Es poco probable que estos realicen alguna acción violenta. Son cobardes. No son los mismos tiempos aquellos cuando contaban con todo el apoyo del aparato anti comunista del Gobierno de Estados Unidos. Hoy Washington se acerca a La Habana y viceversa. El mundo los observa. Serían muy tontos. Les quitarían el poco presupuesto que aún les da el Departamento de Estado a través de su Agencia para el Desarrollo Internacional (USAID). Sería, pues, su fin. Y lo saben.

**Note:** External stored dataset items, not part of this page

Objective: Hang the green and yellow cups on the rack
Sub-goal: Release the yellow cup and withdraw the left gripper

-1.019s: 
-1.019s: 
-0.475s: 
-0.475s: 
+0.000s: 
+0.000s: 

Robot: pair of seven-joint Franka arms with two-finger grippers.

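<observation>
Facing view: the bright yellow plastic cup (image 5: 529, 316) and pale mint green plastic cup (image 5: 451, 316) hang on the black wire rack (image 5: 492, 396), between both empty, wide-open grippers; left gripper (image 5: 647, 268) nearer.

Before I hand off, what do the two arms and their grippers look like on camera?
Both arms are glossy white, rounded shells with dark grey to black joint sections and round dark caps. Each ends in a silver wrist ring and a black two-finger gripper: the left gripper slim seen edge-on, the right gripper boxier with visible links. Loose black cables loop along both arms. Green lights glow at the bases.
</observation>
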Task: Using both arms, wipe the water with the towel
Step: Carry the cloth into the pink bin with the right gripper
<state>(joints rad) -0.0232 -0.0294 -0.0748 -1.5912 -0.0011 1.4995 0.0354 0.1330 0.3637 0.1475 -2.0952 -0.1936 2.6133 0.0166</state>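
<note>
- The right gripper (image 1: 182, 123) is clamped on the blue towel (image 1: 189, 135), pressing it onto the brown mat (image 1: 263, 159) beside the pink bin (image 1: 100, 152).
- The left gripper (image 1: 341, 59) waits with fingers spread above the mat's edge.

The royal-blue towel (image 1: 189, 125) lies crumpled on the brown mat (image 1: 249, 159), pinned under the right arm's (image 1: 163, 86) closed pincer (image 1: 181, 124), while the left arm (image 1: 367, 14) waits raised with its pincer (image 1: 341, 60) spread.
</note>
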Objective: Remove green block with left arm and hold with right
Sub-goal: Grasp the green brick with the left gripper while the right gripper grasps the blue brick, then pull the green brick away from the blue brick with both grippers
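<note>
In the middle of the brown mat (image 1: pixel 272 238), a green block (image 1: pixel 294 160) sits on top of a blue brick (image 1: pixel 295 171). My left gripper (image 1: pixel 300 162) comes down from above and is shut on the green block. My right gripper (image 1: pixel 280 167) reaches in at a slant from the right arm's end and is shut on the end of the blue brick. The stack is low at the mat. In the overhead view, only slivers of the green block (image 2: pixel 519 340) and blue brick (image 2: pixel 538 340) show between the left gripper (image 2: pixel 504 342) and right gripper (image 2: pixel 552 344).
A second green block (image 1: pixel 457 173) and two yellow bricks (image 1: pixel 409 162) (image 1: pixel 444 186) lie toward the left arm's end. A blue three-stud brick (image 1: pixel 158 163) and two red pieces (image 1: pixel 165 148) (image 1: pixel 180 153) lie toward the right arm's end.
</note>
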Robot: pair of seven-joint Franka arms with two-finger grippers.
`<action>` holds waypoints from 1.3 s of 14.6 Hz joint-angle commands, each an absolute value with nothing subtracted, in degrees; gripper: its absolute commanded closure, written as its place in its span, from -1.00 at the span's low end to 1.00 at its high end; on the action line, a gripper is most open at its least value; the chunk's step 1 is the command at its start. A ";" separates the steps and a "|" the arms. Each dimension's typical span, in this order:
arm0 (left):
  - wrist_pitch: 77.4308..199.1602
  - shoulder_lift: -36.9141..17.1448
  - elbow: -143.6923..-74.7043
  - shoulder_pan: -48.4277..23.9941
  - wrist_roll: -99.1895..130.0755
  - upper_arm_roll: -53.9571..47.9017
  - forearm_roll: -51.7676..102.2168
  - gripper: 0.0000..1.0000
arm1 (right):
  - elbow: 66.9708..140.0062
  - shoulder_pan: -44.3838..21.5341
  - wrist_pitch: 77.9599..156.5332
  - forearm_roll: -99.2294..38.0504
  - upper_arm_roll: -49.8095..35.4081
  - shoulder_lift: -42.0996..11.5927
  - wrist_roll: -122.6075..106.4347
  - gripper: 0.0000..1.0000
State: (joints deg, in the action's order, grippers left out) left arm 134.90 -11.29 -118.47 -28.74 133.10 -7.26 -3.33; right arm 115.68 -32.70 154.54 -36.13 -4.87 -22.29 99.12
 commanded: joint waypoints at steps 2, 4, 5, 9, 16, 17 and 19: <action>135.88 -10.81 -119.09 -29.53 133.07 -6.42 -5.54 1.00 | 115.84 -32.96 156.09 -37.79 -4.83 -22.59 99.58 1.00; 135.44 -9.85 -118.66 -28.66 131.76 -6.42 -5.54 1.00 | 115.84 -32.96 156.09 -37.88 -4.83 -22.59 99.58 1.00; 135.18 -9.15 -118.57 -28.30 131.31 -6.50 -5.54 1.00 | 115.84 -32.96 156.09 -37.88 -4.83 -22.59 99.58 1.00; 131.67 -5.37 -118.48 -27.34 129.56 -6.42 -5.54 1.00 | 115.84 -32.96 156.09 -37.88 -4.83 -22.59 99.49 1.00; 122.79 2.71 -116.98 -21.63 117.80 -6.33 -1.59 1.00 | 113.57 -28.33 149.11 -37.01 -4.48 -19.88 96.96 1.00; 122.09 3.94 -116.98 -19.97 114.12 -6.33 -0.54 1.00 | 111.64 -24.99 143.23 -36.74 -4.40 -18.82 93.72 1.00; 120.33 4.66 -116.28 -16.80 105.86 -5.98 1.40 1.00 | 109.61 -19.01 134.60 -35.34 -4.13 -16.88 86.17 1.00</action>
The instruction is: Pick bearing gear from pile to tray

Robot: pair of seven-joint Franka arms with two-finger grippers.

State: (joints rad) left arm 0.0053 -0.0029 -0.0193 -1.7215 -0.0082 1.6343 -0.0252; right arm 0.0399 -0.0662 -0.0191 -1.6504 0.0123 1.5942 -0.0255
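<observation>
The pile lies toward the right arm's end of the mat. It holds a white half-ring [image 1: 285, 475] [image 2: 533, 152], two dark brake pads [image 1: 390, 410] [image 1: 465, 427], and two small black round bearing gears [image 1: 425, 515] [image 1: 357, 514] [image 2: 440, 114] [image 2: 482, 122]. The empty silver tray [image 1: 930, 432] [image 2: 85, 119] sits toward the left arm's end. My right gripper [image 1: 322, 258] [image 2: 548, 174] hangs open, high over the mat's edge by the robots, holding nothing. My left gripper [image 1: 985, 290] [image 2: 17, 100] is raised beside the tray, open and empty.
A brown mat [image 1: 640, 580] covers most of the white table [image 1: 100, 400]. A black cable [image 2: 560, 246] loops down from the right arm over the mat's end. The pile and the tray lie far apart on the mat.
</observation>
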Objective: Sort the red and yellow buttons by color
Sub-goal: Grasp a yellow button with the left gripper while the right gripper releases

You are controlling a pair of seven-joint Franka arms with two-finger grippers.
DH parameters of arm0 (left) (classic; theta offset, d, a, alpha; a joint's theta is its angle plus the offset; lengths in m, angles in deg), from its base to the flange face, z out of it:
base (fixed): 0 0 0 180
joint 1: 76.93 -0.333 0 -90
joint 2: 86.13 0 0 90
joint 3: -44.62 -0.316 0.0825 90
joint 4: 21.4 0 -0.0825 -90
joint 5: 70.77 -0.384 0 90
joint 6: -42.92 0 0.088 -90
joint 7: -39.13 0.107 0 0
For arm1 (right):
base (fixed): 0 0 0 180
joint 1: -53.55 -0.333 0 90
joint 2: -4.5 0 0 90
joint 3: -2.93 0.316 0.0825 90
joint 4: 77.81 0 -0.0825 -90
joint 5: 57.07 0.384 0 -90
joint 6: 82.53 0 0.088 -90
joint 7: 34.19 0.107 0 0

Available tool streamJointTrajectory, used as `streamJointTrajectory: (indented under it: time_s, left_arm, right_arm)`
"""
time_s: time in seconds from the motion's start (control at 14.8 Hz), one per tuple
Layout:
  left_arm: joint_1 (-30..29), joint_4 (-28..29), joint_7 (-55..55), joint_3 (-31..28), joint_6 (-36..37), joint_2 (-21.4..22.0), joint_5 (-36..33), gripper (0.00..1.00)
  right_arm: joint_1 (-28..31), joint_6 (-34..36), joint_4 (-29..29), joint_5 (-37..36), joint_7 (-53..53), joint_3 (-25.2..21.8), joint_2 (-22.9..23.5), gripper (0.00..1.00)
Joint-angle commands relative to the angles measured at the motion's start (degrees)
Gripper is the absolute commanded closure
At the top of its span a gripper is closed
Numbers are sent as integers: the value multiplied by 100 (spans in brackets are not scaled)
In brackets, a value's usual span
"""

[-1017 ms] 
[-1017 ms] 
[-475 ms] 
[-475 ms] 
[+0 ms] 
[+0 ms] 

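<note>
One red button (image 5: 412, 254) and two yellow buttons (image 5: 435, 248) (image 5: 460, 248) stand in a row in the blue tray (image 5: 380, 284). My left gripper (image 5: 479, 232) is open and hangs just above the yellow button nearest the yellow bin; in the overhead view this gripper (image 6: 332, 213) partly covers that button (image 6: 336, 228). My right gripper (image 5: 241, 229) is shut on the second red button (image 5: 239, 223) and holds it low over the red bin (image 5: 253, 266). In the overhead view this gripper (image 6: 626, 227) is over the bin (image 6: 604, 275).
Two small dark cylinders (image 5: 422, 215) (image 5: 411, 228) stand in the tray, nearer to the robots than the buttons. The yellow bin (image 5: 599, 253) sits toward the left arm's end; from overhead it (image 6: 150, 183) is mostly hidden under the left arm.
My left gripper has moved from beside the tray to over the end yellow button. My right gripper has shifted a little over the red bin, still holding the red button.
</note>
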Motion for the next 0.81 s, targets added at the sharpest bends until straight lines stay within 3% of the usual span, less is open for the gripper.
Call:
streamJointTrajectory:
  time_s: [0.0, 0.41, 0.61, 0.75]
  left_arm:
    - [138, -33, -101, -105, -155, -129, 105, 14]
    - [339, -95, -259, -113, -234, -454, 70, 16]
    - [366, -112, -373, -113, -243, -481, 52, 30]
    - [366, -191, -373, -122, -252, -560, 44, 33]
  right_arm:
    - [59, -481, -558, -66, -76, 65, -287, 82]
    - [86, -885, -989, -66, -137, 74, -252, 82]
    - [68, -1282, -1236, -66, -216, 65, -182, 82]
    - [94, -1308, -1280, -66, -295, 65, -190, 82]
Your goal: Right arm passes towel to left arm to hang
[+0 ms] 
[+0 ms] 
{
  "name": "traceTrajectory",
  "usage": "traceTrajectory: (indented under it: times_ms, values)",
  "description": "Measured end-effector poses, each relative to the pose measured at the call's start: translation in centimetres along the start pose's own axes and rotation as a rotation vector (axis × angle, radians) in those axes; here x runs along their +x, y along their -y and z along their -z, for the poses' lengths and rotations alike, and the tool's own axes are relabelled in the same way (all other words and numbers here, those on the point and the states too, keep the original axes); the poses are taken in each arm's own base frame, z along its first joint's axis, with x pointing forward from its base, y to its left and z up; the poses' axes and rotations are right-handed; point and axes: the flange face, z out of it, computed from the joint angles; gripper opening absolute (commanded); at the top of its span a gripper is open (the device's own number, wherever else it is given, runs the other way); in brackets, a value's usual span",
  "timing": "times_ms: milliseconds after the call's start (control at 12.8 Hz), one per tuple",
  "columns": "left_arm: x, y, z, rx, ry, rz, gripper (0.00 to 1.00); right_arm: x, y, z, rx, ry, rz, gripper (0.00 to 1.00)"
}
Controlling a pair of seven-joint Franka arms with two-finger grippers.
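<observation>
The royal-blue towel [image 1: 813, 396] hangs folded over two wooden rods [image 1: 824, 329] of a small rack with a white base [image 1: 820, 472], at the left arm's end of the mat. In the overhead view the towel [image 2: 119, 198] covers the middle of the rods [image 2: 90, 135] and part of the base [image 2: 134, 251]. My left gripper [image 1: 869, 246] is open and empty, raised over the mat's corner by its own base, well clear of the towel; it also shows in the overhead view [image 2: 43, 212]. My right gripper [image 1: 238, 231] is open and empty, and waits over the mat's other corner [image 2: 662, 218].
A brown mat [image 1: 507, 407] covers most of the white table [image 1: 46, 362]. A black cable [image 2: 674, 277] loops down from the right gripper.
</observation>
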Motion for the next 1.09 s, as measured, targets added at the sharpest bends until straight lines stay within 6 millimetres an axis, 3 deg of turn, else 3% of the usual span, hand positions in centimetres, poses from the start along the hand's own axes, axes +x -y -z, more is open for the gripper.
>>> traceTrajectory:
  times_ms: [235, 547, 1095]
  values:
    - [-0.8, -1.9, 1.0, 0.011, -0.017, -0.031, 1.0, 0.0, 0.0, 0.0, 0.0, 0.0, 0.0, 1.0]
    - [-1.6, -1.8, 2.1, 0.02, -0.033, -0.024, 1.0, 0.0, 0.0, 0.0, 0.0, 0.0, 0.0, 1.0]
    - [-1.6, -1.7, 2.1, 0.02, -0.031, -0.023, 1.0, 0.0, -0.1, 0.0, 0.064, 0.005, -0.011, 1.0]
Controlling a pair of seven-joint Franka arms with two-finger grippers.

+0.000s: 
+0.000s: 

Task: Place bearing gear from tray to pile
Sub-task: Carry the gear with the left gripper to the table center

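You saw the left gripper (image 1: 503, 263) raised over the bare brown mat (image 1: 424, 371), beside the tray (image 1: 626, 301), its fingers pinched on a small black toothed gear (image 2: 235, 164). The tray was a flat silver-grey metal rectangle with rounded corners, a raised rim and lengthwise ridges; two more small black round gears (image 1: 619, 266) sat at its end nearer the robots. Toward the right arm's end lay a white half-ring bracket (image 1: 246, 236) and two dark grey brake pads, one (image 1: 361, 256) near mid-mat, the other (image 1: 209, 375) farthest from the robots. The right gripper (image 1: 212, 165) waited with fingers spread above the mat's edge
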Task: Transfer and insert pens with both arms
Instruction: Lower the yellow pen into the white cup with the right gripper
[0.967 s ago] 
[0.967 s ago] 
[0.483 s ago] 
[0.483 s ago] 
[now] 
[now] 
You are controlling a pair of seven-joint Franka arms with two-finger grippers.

Esto ocurrirá y tú tendrás oportunidad de observarlo en los noticiarios de tu país. Pero ahora sabes cómo y dónde se están gestando tales operaciones. El clan Miami-México. Política basura y, podría decirse, inocente, en tanto que la contrarrevolución se ha quedado anclada en los tiempos del infame Henry Kissinger, cuando peste aún era alguien en Washington. Hoy están desesperados porque Cuba y Estados Unidos están empatando sus relaciones al siglo XXI y en la Cumbre Iberoamericana por venir, veremos a Raúl Castro y Barack Obama estrecharse la mano. Y que por ello y por la inutilidad de sus acciones, la comunidad cubano-estadounidense les ha dado la espalda. Por eso Panamá podría marcar el colofón de 50 años de fracasos de contrarrevolución.